En fait, dans les pratiques du temps de Jésus, c’est la femme qui était largement victime de cette pratique de la répudiation et l’histoire du christianisme nous montrera que, bien longtemps après le Christ et la prédication de l’évangile, il ne manquera pas de princes ou de rois chrétiens qui répudieront leur femme parce qu’il n’y avait pas d’héritier mâle. Comme quoi l’évangile met bien du temps à imprégner les mentalités.
Finalement, le Christ fixe un horizon, un idéal, mais aussi un avertissement adressé à une mentalité qui considérait l’autre, la femme, comme un objet qu’on use et jette à sa guise : la fameuse « culture du déchet » du pape François. On ne peut se tenir quitte de la Loi en pratiquant la répudiation même selon les règles prévues. Car, pour le Christ, il y a quand même adultère lors d’un remariage après répudiation légale.
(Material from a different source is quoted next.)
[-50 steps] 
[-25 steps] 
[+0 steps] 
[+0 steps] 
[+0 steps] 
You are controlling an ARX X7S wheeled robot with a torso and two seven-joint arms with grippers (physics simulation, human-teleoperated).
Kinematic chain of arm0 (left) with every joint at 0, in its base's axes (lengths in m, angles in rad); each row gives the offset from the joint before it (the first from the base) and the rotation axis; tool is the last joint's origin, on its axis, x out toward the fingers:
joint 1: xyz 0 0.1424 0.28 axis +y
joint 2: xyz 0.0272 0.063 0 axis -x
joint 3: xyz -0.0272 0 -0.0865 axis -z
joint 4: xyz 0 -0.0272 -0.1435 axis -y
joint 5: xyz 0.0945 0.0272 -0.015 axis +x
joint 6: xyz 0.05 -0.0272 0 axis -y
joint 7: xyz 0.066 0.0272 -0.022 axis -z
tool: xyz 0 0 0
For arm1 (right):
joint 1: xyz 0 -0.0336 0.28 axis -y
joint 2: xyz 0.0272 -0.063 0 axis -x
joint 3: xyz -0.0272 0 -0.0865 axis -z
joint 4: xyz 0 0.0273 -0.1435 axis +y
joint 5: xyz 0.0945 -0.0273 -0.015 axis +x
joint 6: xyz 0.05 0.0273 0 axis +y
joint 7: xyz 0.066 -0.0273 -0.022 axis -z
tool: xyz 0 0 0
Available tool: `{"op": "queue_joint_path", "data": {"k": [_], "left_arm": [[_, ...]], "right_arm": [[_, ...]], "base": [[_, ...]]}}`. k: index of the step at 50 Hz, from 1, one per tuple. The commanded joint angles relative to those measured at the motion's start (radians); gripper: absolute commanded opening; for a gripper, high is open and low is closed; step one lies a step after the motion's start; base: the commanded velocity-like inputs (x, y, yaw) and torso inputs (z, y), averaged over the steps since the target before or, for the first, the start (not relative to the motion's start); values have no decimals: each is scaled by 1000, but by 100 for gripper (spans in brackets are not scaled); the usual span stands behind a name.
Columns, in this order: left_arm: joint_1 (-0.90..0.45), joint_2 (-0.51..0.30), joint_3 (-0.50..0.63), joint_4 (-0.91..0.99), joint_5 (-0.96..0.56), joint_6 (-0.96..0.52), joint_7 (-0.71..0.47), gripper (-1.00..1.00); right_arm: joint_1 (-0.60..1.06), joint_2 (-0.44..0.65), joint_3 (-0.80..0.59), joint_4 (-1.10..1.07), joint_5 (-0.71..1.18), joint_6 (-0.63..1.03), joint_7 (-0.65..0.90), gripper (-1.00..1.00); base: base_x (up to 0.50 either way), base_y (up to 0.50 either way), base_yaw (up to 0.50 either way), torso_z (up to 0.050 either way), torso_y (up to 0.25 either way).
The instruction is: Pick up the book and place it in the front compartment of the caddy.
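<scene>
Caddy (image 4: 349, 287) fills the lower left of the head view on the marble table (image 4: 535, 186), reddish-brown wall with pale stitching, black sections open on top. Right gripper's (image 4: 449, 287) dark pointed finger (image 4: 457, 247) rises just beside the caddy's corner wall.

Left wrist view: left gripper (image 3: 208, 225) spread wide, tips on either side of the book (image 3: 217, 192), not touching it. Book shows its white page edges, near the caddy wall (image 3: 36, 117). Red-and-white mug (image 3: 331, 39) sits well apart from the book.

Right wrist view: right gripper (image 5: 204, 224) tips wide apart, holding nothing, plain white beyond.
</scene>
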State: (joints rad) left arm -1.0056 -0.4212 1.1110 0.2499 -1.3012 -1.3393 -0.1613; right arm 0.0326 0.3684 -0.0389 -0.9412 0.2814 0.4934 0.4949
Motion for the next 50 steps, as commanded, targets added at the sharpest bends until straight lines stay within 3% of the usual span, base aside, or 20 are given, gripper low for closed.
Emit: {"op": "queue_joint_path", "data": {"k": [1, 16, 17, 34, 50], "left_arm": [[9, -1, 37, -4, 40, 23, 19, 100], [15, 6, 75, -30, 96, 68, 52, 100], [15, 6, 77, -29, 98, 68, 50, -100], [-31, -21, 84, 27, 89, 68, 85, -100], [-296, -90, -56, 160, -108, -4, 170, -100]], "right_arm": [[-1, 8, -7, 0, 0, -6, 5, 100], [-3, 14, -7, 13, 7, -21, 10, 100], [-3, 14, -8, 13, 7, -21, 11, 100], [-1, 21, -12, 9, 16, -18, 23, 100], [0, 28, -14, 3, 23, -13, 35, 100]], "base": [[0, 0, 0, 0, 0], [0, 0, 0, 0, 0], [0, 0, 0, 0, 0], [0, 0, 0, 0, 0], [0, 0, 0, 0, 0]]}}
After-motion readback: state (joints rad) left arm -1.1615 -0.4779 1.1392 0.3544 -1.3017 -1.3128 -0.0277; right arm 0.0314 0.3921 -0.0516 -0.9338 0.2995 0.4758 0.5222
Mais qu’en est-il des couples qui vivent un enfer ? des conjoints trahis par un départ ? des séparations qui sont de l’ordre de la survie ? L’évangile rappelle que les liens du mariage ne sont pas à prendre à la légère. Mais remarquons que, dans l’évangile selon saint Jean, le Christ n’hésite pas à dialoguer avec une Samaritaine qui a eu cinq maris et dont l’homme avec lequel elle vit n’est pas son mari. Il ne la rejette pas, il lui demande même à boire. Ainsi, dans son attitude concrète, le Christ accueille tout le monde et entre en dialogue, dialogue qui fait cheminer les gens.
Ainsi, nous pouvons rejoindre les recommandations du pape François dans la pastorale des divorcés remariés : que le prêtre ne soit pas un douanier qui rejette, exclut, mais qu’il soit accueillant aux situations complexes, sans perdre de vue l’horizon très exigeant posé par le Christ, mais en étant, comme le Christ, à l’écoute de toutes les situations concrètes parfois très complexes, des essais de reconstruction d’une relation authentique et respectueuse de l’autre. Et je pense que c’est une invitation faite à tous les baptisés.
Ne pas juger pour ne pas être jugé. On pourrait dire : accueillir pour être accueilli. Que l’Esprit Saint nous inspire les attitudes conformes à la volonté du Christ dans les situations si difficiles que nous pouvons rencontrer de nos jours comme de toujours.
Nous pourrons alors rejoindre le projet de Dieu esquissé par la seconde lecture : « Ne pas avoir honte de ses frères, conduire à la gloire une multitude de frères.